By Andrew Perks
This month I thought I would get out of my usual ammonia chat and look at an article I recently read in The Big Issue.

The headline of the article was “Final Warning on Climate Change” and shared the following info: “Take heed of the final warning unless you’re ready to burn.” Bit dramatic but it probably got your attention. First, former US vice-president Al Gore confronted the world with the inconvenient truth that the earth was warming at such a pace that a two-degrees-centigrade increase would bring about unprecedented climate change, leading to catastrophic disruptions in human existence, biodiversity, and sustainability. You know they started work on measuring this in the late 1950s — why has it taken us so long to try to get our act together? I say ‘try’ because we are still not getting it right.

Central to the graphic brilliance of Gore’s presentation was a controversial claim that, unlike previous waves of extreme warming and cooling, recent climate change is historically abnormal and can be ascribed in part to human factors such as industrialisation and in particular the impact of vast carbon emissions spewed out from developed and industrialising countries. Thus, recent global warming and climate change are anthropogenic in nature — they are manmade. Yet, while this anthropogenic feature is alarming, it contains within it a degree of hope. If global warming is brought about by human behaviour, then improving human behaviour holds the potential to reduce global warming and mitigate the effects of climate change.

Again it brings us to the stark realisation, exactly what are we leaving for our children’s children and how our generation will be judged in the future.

The second major wake-up call was heralded in 2007 (some 50 years later) by the awarding of the Nobel Peace Prize to the United Nations Intergovernmental Panel on Climate Change (IPCC) comprising many of the world’s leading climatologists. Rather than simply pointing out the alarming truth of climate change, the IPCC Fourth Report contained results aimed at helping policymakers to take concrete steps. That anthropogenic climate change was occurring could no longer be in doubt and the challenge now was to tackle, mediate, and adapt. This gave rise to a series of climate change summits (like the South African one held in Durban in 2011), culminating in the historical Paris Agreement on climate change, signed by 195 countries in 2015. Don’t you sometimes wonder where America would be if Al Gore had won the presidential race back then?

The third and arguably final warning has now been delivered. In 2015, the IPCC pulled together over 6 000 scientific reports from leading experts on climate change to craft the global picture. In October last year, they released their finding with a stark message: We have just 12 years (until 2030) to bring about the required emission changes to contain global warming to a manageable 1.5 degrees centigrade increase.

The major reason given for the 12-year window is the lead time required to build major infrastructural projects to mitigate the already inevitable impact of climate change. This is not enough, however. The changes would require deep and profound behavioural and economic turnarounds that are historically unprecedented. The aim is to reduce net carbon emissions to zero by 2050. For example, by 2050, in the absence of alternative technology, cars propelled by the internal combustion engine would be relics confined to museums.

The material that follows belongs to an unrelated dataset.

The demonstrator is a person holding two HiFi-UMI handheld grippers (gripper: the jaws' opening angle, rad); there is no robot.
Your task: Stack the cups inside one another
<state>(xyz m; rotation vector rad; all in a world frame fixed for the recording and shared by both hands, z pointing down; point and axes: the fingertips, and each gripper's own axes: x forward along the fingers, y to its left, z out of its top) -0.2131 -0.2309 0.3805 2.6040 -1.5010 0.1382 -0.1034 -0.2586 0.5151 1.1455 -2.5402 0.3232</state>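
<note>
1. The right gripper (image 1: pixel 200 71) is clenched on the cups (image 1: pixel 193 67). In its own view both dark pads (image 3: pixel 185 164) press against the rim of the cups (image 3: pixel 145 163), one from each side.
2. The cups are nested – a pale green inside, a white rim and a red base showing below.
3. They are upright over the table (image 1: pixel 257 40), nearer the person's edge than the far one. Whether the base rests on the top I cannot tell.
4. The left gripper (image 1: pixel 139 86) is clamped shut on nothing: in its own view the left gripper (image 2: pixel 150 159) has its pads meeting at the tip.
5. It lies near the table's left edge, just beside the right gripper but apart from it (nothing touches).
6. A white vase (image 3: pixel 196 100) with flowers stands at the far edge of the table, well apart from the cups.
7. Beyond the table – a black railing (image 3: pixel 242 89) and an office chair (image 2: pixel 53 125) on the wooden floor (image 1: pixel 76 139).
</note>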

The threat of climate change in South Africa is particularly acute. While post-industrial global warming has been measured at 0.8 degrees centigrade, southern Africa has warmed at twice this rate. By extension, if the IPCC is urging that global warming should be capped at 1.5 degrees centigrade by 2030, this would result in southern Africa warming by an alarming three degrees centigrade. In other words, we are geographically configured to warm at a factor of two times the global average.

We have been warned — three strikes and we are out …
This is really interesting stuff. Again, it brings us to the stark realisation, exactly what are we leaving for our children’s children and how our generation will be judged in the future. 

About The Big Issue

The Big Issue is a monthly magazine that individuals purchase to sell at traffic lights and exists to offer homeless people, or individuals at risk of homelessness, the opportunity to earn a legitimate income, empowering and thereby helping them to reintegrate into mainstream society. It is the world’s most widely circulated street newspaper, the selling of which is hard work.